# PROMPT:
Repeat, line for line, the entries below from the first line to the line containing "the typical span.", counting both ends.

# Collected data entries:
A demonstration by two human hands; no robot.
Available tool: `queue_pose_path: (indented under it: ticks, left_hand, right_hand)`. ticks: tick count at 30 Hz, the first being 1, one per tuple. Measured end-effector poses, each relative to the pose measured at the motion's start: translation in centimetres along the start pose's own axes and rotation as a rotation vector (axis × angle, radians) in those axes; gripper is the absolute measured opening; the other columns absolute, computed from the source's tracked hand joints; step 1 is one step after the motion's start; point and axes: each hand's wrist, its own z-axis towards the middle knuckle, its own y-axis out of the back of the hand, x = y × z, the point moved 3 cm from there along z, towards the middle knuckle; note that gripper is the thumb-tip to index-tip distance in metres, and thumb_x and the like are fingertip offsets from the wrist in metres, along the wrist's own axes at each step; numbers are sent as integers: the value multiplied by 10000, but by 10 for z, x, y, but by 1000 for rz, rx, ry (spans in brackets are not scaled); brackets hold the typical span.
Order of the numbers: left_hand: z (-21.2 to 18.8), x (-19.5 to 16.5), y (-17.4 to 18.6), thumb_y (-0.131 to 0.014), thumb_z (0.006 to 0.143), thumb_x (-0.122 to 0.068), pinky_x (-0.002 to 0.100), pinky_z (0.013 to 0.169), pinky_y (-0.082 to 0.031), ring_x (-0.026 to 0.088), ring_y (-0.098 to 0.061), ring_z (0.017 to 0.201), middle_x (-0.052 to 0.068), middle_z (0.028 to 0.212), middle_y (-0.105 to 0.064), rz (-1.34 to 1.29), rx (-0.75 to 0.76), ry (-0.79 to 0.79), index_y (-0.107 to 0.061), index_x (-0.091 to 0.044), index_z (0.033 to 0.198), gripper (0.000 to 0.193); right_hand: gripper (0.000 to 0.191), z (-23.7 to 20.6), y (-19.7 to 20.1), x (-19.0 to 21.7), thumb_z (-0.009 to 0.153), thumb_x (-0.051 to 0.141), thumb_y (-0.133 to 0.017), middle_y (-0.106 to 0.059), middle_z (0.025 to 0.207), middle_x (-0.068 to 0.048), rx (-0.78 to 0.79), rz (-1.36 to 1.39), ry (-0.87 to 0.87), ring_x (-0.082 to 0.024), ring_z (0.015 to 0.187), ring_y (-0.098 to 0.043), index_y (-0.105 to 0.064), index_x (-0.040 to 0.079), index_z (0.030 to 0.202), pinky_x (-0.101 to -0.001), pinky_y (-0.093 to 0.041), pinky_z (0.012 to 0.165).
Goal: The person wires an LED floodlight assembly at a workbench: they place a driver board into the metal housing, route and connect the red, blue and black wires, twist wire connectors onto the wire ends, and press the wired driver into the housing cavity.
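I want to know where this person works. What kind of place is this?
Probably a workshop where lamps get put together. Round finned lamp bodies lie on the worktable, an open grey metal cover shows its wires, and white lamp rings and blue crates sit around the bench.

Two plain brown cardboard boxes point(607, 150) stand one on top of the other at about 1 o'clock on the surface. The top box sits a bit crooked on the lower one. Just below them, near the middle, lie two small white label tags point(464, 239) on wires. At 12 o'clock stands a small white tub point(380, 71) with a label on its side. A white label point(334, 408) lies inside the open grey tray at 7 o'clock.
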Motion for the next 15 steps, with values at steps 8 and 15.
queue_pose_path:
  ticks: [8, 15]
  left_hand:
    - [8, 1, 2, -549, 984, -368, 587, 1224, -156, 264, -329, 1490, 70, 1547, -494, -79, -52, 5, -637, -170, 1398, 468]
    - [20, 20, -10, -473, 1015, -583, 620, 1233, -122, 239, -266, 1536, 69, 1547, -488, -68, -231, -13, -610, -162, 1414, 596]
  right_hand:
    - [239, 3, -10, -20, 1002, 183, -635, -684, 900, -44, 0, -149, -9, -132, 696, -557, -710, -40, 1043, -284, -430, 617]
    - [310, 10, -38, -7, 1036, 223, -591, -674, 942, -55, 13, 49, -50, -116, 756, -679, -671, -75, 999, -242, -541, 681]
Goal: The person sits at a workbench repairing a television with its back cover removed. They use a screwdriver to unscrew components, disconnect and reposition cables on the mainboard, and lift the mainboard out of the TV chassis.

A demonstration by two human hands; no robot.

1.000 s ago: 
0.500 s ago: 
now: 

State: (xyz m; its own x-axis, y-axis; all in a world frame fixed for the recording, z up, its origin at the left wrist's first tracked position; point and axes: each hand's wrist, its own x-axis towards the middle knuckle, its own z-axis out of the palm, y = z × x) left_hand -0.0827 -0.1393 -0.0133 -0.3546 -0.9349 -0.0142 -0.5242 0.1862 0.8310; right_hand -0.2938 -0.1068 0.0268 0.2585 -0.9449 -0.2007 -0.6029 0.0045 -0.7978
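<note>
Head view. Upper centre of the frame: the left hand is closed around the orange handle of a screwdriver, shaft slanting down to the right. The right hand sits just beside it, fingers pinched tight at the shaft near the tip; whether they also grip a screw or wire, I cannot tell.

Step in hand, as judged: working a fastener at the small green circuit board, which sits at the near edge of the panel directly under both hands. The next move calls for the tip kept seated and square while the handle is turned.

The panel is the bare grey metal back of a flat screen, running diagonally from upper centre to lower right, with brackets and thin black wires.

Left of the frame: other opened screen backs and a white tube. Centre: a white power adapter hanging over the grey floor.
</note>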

# SOLUTION FOR THIS TASK:
A demonstration by two human hands; no robot.
Available tool: `queue_pose_path: (indented under it: ticks, left_hand, right_hand)`. ticks: tick count at 30 Hz, the first being 1, one per tuple. Measured end-effector poses, each relative to the pose measured at the motion's start: translation in centimetres along the start pose's own axes and rotation as a rotation vector (axis × angle, radians) in those axes; gripper is the absolute measured opening; the other columns absolute, computed from the source's tracked hand joints; step 1 is one step after the motion's start; point and axes: each hand's wrist, its own z-axis towards the middle knuckle, its own y-axis out of the back of the hand, x = y × z, the point moved 3 cm from there along z, towards the middle knuckle; note that gripper is the thumb-tip to index-tip distance in metres, and thumb_x and the like are fingertip offsets from the wrist in metres, along the wrist's own axes at each step; numbers are sent as integers: the value multiplied by 10000, but by 10 for z, x, y, but by 1000 for rz, rx, ry (spans in brackets are not scaled); brackets hold the typical span.

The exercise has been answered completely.